1. Thoughts on Memory

    There is a thing I do where I relive things in my head. Pretend I’m someplace else by playing the same music or thinking the same thoughts. Today I was on the train from Boston to Bridgeport, then the ferry across the sound back to my parents’ house, and it was that same Sufjan Stevens album I played on repeat four years ago on that very first train ride that made me feel like I was back in that time before all the things that have happened happened. The first time I ever took that train was Halloween 2008. An impromptu trip home for the weekend. I made my decision, skipped my Friday class, and hopped on the T to South Station all in under two hours. This time I gave myself three days, and instead of here it was Boston I was going to. Work all day on Thursday, the bus from that awkward stop next to the Javits Center, then South Station again, but this time rather than making the trip to Long Island to see friends and family and my dog, it was in the opposite direction to see my boyfriend.

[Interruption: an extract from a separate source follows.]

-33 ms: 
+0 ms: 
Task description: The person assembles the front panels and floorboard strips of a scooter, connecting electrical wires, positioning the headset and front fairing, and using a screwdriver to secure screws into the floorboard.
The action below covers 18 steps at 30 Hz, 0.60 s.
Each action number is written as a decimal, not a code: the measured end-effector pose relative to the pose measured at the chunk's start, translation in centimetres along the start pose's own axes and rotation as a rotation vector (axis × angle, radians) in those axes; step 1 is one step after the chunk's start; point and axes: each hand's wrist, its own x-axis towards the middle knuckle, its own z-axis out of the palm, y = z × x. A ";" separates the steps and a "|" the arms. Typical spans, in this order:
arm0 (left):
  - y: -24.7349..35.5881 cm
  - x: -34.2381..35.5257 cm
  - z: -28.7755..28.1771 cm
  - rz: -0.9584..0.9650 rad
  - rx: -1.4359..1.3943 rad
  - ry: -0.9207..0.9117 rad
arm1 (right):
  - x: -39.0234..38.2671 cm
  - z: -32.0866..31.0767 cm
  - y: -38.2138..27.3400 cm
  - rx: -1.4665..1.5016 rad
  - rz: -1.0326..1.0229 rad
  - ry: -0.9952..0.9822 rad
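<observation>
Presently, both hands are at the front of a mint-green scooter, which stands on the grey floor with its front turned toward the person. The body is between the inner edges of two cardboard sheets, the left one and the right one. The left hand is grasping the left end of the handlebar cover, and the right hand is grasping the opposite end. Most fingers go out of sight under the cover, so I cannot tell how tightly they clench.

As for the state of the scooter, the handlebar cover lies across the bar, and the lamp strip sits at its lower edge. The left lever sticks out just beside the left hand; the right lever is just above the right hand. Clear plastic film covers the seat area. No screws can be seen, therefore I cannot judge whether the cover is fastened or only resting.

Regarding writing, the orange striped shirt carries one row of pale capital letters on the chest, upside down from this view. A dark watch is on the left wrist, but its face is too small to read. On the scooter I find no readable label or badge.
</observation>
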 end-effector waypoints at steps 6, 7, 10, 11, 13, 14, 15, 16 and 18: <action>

    Memory | Memoir | Remember | Memories

    I write about memory a lot, when I write creatively. It’s one of those things that makes sense to me to write about, because most of the things I write are from memory, and even if they’re not I couldn’t ever describe anything if not for having had similar experiences and recalling them to steal from them a description.

    Memory - From Anglo-Norman memorie, Old French memoire etc., from Latin memoria (“the faculty of remembering, remembrance, memory, a historical account”), from memor (“mindful, remembering”), related to Ancient Greek μνήμη (mneme, “memory”) μέρμερος (mermeros, “anxious”), μέριμνα (merimna, “care, thought”).

    Here is an awful thing I wrote almost exactly one month ago. It is truly terrible. Sort of a late night word vomit type endeavor, that I never thought or wanted anyone to read.

    sudden vision in my head. late night driving in the back of the car. on the expressway. my parents in the front seats. my brothers asleep next to me. streetlamp. streetlamp. streetlamp. driving fast. watching the white stripes on the road go by. and another. and another. sad 80s vibrating from the car stereo. cool dj’s voice and a catchy tagline i’ve heard a thousand times. dark and hazy. foggy. it is late. so late. we are tired. so tired. i was asleep, now i’m not. resting my head on the seatbelt, the space between my shoulder and the side of the car, like a hammock, almost like a pillow, i was drooling on it a little. but now i’m awake. and my head’s rolling from side to side and my eyes are fluttering. my mom’s asleep in the driver’s seat. those big stucco or concrete or wooden panels they have on the sides of the road with birds etched into them that drown out the noise from the cars going by. more streetlamps. i know that when we get home, we will wait for the grueling garage door to open, stagger sleepily into the house, indy will be waiting for us curled up in the corner, and she’ll wag her tiny tail when she sees us, and we’ll all trek to our respective bedrooms like we’ve just returned home from war or something. and i know this will happen, but this car ride lasts forever, in this old lived in minivan. it is foggy. it is late. we are driving. and i’ll never get it back.

    And a comment a friend of mine made on it:

    took me to that moment, for sure.

    the pacing and flow of the words simulates memory well— including the use of colloquial phrasing.

    in my imagination i was beginning to hope there wasn’t some disaster at the end, b/c the memory was so precise (and tragedy has that effect) but was relieved to arrive at the mundane. so there was a crescendo and deflation, which is good. maybe that was just my own subjective experience, tho.

    in a weird way, you HAVE gotten it back. at least the moment that lives on in you. that is still there. perhaps that will always be with you.

    Take from this all what you will.